* Information provided
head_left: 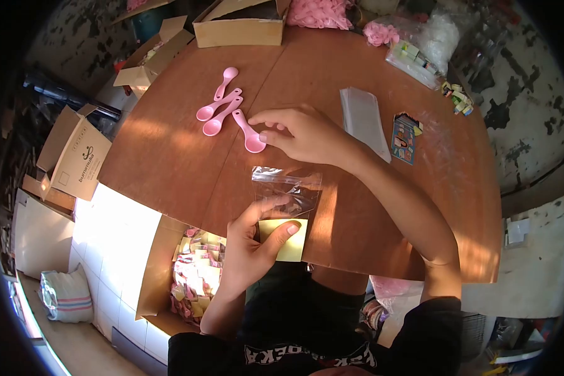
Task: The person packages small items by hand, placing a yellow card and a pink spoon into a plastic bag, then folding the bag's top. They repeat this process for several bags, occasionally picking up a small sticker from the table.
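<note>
My left hand is closed on a clear plastic bag, its thumb pressed over a yellow card at the bag's lower part. The bag's upper end points away from me over the table edge. My right hand reaches across the table, its thumb and index finger apart at the right side of a pink spoon. Left of that spoon lie more pink spoons, two side by side and one farther back.
Flat clear bags lie in a stack right of my right hand, beside a colourful printed card. An open carton of packed pieces stands below the table's left edge. Bags of pink items and a cardboard box line the back.
</note>
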A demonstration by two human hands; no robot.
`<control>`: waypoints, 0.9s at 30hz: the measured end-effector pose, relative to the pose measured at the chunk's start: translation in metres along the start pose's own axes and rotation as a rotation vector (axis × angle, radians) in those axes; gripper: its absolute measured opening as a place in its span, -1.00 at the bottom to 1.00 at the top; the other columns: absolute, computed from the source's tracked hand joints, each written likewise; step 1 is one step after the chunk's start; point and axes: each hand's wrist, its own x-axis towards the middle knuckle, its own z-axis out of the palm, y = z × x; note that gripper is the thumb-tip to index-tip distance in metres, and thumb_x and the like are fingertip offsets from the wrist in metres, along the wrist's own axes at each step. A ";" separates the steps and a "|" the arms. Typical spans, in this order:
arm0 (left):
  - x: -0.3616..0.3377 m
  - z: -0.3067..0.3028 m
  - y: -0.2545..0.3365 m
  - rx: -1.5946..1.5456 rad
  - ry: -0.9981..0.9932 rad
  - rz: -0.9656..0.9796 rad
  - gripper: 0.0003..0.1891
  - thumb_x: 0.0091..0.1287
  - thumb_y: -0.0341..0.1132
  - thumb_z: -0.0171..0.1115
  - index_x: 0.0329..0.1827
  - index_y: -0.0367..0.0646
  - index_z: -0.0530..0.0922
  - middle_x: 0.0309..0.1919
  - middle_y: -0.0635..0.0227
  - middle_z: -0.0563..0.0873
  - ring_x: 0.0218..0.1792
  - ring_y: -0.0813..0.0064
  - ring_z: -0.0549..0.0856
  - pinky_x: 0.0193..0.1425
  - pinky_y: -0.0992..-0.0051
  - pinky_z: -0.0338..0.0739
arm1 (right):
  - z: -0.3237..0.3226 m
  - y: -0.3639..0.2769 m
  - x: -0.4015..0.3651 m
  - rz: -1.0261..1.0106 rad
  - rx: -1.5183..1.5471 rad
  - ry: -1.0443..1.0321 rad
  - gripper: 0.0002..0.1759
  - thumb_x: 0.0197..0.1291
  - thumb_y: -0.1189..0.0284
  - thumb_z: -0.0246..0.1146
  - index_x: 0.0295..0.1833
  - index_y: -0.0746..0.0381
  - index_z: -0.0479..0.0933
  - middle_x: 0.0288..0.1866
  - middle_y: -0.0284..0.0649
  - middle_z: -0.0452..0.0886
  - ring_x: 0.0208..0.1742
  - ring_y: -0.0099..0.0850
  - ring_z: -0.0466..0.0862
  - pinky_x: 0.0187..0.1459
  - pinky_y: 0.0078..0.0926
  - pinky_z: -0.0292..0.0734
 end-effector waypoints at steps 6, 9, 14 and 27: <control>-0.004 0.002 0.004 -0.020 -0.016 -0.051 -0.61 0.28 -0.49 0.35 0.17 -0.30 0.53 -0.17 0.25 0.77 -0.18 0.68 0.67 -0.08 0.64 0.55 | 0.047 0.005 0.042 0.043 -0.216 -0.042 -0.82 0.13 0.39 0.33 -0.41 0.29 0.62 -0.36 0.03 0.64 -0.23 -0.08 0.67 -0.29 -0.19 0.53; 0.001 0.007 0.005 -0.001 -0.021 -0.012 -0.63 0.28 -0.49 0.35 0.15 -0.30 0.54 -0.18 0.25 0.77 -0.17 0.67 0.68 -0.05 0.64 0.55 | 0.038 0.008 0.035 0.082 -0.333 -0.010 -0.85 0.08 0.45 0.32 -0.43 0.32 0.57 -0.47 0.00 0.62 -0.32 -0.07 0.67 -0.35 -0.14 0.52; 0.013 0.012 0.006 0.033 -0.142 -0.017 -0.59 0.28 -0.54 0.33 0.19 -0.39 0.50 -0.15 0.25 0.73 -0.29 0.74 0.63 -0.28 0.75 0.47 | -0.012 0.016 -0.017 0.181 -0.212 -0.043 -0.58 0.02 0.61 0.28 0.06 0.26 0.44 -0.39 -0.04 0.64 -0.42 -0.16 0.67 -0.37 -0.28 0.57; 0.023 0.066 0.003 0.103 -0.299 0.099 -0.64 0.29 -0.52 0.32 0.13 -0.37 0.52 -0.14 0.28 0.73 -0.11 0.65 0.65 0.01 0.57 0.55 | -0.100 -0.069 -0.137 0.105 0.454 0.739 -0.38 0.18 0.65 0.32 0.33 0.32 0.24 -0.24 -0.21 0.70 -0.20 -0.55 0.70 -0.16 -0.63 0.60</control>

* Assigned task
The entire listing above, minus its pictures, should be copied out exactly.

* Response to the task
head_left: 
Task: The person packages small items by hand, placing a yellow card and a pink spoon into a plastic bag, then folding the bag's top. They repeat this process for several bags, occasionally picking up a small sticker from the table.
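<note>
My left hand is closed on a clear plastic bag, its thumb pressed over a yellow card at the bag's lower part. The bag's upper end points away from me over the table edge. My right hand reaches across the table, its thumb and index finger apart at the right side of a pink spoon. Left of that spoon lie more pink spoons, two side by side and one farther back.
Flat clear bags lie in a stack right of my right hand, beside a colourful printed card. An open carton of packed pieces stands below the table's left edge. Bags of pink items and a cardboard box line the back.
</note>
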A demonstration by two human hands; no robot.
`<control>`: waypoints, 0.9s at 30hz: the measured end-effector pose, relative to the pose measured at the chunk's start: translation in metres along the start pose's own axes and rotation as a rotation vector (axis × angle, radians) in those axes; gripper: its absolute measured opening as a place in its span, -1.00 at the bottom to 1.00 at the top; the other columns: absolute, computed from the source's tracked hand joints, each written likewise; step 1 is one step after the chunk's start; point and axes: each hand's wrist, its own x-axis towards the middle knuckle, its own z-axis out of the palm, y = z × x; note that gripper is the thumb-tip to index-tip distance in metres, and thumb_x and the like are fingertip offsets from the wrist in metres, along the wrist's own axes at each step. A ";" separates the steps and a "|" the arms. Typical spans, in this order:
arm0 (left):
  - x: -0.3616..0.3377 m
  - z: -0.3067..0.3028 m
  - y: -0.2545..0.3365 m
  - rx: -1.5946..1.5456 rad
  - ry: -0.9981..0.9932 rad
  - rz: -0.9656..0.9796 rad
  - gripper: 0.0003..0.1891
  - thumb_x: 0.0091..0.1287
  - thumb_y: -0.0341..0.1132
  - thumb_z: -0.0171..0.1115
  - index_x: 0.0329..0.1827
  - index_y: -0.0367..0.0646
  - index_z: -0.0530..0.0922
  - middle_x: 0.0309..0.1919
  - middle_y: -0.0635..0.0227
  - middle_z: -0.0563..0.0873
  - ring_x: 0.0218..0.1792
  - ring_y: -0.0813..0.0064
  - ring_z: -0.0549..0.0856
  - pinky_x: 0.0193..0.1425
  - pinky_y: -0.0992..-0.0051
  - pinky_z: -0.0338..0.0739
arm1 (right):
  - z: -0.3237..0.3226 m
  - y: -0.3639..0.2769 m
  - x: -0.4015..0.3651 m
  - rz: -1.0261..1.0106 rad
  - rx: -1.5183..1.5471 rad
  - ry: -1.0443..1.0321 rad
  - gripper: 0.0002..0.1759
  - thumb_x: 0.0197..0.1291
  - thumb_y: -0.1189..0.0284
  - thumb_z: -0.0246..0.1146
  - index_x: 0.0295..0.1833
  - index_y: -0.0746..0.0381
  - index_z: -0.0479..0.0933
  - middle_x: 0.0288..0.1866
  - middle_y: -0.0284..0.0649
  - middle_z: -0.0452..0.0886
  - ring_x: 0.0208..0.1742
  - ring_y: -0.0099..0.0850
  - ring_z: -0.0466..0.0862
  - pinky_x: 0.0187..0.1459
  - pinky_y: 0.0078..0.0926
  - pinky_z: -0.0292..0.0734
 end-effector waypoints at steps 6, 9, 14 and 27: <control>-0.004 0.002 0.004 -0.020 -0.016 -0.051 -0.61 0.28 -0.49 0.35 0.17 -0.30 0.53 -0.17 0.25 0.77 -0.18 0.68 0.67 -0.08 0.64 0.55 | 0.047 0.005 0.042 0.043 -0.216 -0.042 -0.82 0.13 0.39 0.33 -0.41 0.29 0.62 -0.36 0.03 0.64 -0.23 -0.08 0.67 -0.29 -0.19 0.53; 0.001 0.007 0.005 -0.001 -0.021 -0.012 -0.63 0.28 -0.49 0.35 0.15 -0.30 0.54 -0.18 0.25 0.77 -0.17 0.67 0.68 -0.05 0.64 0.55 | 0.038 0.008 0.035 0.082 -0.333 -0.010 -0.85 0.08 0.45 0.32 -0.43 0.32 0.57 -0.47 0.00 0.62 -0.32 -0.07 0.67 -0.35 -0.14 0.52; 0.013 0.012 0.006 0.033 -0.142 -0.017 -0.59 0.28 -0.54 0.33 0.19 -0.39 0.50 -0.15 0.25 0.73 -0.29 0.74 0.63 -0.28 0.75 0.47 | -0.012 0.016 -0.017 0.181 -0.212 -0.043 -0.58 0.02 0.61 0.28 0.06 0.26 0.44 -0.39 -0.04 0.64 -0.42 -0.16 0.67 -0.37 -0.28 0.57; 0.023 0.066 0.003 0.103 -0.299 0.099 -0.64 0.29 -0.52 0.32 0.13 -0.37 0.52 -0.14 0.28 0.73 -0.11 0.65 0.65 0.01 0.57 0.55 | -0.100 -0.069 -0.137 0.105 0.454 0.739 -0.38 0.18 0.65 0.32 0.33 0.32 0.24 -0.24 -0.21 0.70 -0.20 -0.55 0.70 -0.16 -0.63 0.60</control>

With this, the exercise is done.